In an era of rising nationalism and geopolitical instability, Megan Fernandes’s Good Boys offers a complex portrait of messy feminist rage, negotiations with race and travel, and existential dread in the Anthropocene. The collection follows a restless, nervy, cosmically abandoned speaker failing at the aspirational markers of adulthood as she flips from city to city, from enchantment to disgust, always reemerging—just barely—on the trains and bridges and bar stools of New York City. A child of the Indian Ocean diaspora, Fernandes enacts the humor and devastation of what it means to exist as a body of contradictions. Her interpretations are muddied. Her feminism is accusatory, messy. Her homelands are theoretical and rootless. The poet converses with goats and throws a fit at a tarot reading; she loves the intimacy of strangers during turbulent plane rides and has dark fantasies about the “hydrogen fruit” of nuclear fallout. Ultimately, these poems possess an affection for the doomed: false beloveds, the hounded earth, civilizations intent on their own ruin. Fernandes skillfully interrogates where to put our fury and, more importantly, where to direct our mercy.

About the Author

Megan Fernandes is the author of Good Boys, and a finalist for the Kundiman Poetry Prize and the Paterson Poetry Prize. Her poems have been published in The New Yorker, Kenyon Review, The American Poetry Review, Ploughshares, The Common, and the Academy of American Poets, among others. An associate professor of English and the writer-in-residence at Lafayette College, Fernandes lives in New York City.

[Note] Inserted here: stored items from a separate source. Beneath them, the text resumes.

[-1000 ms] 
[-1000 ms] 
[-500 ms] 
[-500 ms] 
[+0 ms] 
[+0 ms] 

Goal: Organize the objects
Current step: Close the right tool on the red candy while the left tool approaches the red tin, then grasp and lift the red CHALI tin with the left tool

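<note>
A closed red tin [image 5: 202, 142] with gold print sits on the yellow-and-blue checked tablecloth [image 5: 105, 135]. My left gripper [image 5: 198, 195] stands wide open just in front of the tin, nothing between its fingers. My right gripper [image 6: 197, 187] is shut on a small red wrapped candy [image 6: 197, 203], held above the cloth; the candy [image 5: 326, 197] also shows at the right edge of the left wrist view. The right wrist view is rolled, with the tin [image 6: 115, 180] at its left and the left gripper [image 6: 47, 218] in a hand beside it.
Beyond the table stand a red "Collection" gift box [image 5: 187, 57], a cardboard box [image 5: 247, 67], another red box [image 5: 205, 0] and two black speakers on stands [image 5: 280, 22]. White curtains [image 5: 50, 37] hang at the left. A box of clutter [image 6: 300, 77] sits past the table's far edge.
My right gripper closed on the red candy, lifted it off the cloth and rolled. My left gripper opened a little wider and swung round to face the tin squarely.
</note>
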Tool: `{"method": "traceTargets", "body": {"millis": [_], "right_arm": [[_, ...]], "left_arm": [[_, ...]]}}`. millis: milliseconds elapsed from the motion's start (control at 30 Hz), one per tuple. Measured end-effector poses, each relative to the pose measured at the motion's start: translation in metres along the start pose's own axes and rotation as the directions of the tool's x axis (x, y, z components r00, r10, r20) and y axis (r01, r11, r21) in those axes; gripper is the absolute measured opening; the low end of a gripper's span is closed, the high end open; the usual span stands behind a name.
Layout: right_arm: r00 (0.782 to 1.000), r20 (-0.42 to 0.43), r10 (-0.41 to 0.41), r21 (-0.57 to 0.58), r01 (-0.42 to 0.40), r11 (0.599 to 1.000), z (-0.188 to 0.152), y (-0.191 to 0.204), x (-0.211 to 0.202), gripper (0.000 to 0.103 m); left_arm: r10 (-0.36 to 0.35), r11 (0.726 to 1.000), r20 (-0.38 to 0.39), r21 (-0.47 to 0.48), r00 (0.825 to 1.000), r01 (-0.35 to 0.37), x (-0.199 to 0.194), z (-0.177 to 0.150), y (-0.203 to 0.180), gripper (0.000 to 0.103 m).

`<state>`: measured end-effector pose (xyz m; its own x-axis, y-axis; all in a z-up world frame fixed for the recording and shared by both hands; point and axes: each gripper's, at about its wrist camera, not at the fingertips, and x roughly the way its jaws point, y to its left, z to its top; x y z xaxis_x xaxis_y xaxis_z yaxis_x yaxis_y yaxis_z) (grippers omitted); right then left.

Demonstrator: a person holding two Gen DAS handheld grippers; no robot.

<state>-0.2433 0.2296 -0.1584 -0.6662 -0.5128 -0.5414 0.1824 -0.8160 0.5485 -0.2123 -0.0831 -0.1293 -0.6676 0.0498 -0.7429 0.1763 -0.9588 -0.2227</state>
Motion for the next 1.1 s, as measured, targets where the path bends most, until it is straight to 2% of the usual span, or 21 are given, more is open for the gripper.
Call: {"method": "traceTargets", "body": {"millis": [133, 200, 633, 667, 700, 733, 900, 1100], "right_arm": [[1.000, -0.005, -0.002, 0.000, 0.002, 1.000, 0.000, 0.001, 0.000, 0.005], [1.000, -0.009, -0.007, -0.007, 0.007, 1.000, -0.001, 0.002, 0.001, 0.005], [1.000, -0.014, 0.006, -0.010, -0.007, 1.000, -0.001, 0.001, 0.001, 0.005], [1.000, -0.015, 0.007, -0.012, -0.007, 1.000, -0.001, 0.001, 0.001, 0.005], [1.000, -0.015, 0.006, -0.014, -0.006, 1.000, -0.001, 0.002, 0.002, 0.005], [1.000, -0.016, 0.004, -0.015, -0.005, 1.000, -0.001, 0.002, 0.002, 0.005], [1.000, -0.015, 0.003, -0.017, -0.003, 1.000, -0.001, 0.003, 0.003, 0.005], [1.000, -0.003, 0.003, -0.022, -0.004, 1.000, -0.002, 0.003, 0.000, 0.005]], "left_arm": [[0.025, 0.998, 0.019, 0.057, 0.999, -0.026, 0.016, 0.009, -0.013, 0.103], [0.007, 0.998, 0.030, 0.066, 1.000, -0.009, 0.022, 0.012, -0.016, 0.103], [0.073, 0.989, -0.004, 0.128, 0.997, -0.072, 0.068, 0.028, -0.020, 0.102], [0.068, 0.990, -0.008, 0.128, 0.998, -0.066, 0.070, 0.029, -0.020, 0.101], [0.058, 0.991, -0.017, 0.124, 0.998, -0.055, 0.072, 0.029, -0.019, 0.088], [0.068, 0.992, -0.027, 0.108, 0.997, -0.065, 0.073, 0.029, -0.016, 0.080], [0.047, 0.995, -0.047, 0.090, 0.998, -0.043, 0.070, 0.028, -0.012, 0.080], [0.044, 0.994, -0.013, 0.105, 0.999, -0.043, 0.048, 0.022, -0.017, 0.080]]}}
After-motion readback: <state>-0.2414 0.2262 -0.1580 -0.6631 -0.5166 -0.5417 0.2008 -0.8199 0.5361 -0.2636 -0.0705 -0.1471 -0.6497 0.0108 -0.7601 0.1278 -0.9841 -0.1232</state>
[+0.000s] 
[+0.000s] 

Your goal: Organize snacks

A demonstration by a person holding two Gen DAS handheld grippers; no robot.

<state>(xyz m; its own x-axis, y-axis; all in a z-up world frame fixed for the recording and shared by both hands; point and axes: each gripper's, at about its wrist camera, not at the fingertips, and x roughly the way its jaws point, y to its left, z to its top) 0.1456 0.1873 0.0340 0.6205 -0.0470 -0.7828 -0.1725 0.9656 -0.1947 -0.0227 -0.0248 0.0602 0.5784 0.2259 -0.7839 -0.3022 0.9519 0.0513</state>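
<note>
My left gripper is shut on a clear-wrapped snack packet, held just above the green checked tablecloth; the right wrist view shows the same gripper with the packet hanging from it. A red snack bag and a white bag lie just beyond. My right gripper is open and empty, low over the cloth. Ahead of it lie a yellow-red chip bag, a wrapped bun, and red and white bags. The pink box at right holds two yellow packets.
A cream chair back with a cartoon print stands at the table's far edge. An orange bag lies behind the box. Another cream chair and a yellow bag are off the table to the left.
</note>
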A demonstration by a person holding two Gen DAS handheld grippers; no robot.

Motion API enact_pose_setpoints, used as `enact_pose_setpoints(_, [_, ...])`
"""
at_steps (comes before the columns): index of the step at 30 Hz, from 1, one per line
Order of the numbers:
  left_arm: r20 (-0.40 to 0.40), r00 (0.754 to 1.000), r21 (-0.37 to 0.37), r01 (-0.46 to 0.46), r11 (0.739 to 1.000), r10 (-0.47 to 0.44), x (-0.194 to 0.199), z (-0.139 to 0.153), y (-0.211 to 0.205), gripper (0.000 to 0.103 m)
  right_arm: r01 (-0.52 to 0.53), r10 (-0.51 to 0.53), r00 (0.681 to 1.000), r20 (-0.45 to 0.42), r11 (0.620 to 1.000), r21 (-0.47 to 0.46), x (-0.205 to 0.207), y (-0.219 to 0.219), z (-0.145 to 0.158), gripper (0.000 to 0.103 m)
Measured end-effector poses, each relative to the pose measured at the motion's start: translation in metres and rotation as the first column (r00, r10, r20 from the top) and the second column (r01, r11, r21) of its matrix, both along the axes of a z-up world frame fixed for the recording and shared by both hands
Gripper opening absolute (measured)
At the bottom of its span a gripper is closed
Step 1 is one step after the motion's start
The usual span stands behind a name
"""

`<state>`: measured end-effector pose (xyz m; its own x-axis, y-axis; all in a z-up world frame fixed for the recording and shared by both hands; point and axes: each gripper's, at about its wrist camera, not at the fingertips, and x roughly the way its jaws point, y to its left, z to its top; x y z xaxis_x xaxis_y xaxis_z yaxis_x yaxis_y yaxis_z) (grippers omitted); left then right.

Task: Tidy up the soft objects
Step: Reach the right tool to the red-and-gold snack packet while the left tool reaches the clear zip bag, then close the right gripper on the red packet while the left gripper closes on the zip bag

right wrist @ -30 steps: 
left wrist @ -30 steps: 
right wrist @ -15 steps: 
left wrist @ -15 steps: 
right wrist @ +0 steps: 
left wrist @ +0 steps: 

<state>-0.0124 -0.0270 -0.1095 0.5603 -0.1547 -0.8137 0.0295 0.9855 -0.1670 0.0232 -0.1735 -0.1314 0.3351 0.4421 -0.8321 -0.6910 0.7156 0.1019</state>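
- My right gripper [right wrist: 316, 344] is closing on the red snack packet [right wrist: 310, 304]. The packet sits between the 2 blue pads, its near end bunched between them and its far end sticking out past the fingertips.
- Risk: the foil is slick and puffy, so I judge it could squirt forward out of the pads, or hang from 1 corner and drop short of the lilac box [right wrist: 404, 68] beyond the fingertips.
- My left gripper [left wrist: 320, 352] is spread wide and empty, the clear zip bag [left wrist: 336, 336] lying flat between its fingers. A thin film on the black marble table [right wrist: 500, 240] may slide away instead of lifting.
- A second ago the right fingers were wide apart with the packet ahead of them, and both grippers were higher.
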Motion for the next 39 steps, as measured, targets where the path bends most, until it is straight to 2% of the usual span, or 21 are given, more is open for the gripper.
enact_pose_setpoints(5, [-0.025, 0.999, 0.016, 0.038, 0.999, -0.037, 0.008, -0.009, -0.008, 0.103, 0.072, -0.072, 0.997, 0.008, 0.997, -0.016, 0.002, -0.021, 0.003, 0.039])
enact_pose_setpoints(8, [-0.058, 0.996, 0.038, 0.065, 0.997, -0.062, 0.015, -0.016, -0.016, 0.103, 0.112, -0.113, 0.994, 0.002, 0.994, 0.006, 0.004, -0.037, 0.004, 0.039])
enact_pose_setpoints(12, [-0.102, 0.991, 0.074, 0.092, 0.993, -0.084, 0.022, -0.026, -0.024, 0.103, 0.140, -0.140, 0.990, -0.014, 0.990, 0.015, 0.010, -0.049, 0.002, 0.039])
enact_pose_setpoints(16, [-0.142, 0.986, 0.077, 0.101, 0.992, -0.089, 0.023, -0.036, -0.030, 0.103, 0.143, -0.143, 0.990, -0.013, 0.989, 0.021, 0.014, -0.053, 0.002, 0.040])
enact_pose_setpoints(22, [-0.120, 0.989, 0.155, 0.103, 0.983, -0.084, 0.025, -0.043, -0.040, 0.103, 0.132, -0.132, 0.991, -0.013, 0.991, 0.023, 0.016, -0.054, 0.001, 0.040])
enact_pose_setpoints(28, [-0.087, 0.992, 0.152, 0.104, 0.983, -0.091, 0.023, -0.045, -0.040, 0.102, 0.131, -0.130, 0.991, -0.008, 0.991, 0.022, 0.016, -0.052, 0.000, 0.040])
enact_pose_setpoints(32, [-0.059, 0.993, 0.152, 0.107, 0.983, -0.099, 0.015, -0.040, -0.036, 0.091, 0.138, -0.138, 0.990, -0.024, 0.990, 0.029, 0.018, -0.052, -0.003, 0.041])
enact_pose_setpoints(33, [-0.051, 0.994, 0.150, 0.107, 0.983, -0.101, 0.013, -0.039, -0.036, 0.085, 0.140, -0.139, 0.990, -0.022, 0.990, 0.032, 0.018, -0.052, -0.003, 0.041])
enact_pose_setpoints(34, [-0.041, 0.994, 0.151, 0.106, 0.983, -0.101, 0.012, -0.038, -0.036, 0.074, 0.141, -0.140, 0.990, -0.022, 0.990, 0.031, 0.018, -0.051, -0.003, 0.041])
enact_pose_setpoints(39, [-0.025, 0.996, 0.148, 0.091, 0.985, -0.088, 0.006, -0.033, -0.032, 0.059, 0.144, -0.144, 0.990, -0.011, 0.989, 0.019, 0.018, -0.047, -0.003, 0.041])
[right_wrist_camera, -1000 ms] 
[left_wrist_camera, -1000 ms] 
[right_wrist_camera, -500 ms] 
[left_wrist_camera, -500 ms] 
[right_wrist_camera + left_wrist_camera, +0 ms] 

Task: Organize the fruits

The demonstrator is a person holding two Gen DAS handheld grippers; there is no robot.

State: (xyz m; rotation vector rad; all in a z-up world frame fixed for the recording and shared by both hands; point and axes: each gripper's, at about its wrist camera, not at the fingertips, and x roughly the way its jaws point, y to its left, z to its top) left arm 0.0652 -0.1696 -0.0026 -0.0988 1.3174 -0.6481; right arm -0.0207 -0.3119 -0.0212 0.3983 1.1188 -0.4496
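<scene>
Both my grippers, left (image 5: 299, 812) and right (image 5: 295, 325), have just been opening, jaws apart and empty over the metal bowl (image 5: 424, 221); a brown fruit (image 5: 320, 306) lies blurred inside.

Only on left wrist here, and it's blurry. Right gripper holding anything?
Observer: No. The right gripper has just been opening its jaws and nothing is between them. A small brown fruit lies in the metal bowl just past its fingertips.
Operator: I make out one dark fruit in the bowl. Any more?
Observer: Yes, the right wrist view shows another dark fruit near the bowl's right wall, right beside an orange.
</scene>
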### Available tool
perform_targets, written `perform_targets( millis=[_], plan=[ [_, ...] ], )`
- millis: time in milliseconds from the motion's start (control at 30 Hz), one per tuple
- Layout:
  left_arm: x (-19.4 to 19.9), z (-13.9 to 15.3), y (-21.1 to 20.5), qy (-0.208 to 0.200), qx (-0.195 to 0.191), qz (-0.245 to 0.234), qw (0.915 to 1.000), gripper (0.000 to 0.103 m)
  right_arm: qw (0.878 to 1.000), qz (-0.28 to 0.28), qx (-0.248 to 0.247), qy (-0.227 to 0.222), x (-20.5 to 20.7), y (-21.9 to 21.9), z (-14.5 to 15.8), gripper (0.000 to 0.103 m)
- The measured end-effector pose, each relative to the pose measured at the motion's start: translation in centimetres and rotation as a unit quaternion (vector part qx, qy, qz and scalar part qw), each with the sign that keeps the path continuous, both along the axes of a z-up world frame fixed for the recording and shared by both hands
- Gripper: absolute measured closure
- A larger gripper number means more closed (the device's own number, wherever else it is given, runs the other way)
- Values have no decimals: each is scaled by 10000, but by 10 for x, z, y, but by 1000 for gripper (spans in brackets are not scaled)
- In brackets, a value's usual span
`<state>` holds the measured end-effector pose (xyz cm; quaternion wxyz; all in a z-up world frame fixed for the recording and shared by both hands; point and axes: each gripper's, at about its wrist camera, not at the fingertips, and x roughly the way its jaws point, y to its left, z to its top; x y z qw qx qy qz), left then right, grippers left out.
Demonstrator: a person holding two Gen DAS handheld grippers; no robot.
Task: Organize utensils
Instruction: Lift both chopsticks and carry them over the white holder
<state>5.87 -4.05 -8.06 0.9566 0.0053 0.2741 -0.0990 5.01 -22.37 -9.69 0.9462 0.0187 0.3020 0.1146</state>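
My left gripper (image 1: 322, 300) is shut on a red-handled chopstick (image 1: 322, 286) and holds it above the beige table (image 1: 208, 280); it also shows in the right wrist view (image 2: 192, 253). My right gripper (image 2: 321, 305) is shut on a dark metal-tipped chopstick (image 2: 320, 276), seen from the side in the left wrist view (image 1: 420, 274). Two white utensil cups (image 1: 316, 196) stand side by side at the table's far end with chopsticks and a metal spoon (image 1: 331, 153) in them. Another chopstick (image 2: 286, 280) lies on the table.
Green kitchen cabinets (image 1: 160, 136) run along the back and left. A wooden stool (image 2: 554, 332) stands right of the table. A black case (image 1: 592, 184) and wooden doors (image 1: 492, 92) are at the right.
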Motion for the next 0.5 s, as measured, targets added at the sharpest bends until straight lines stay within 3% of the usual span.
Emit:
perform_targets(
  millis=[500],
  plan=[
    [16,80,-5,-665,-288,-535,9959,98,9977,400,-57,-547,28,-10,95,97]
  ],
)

Praise for Good Boys: Poems

Good Boys is a firecracker book full of sharp, imaginative, heart-full poems about tarot, running in the suburbs, goats, cities, nuclear fallout, and bigger things like identity, family, race, and feminism. If Broad City and Carmen Maria Machado had a poetry baby, it would be Good Boys.

— BOMB Magazine

Good Boys speaks to our shared knowledge that things cannot go on as they are and yet, day by day, we are going on. Fernandes explores what it feels like to live a life organized by risk, the ordinary wagers and debts we make in our attachments to the people, places, and ideas that we love, our promises to ourselves and others: 'The way we bet. What we gamble with.' Being good is one way of managing risk. But it also allows us to ignore the ways in which our world is built on theft—the piracies of whiteness, a sense of entitlement to someone else’s body or someone else’s country. . . . The poems demonstrate an intelligent handling of form, disrupting convenient distinctions between the neatness of intellect and the chaos of feeling.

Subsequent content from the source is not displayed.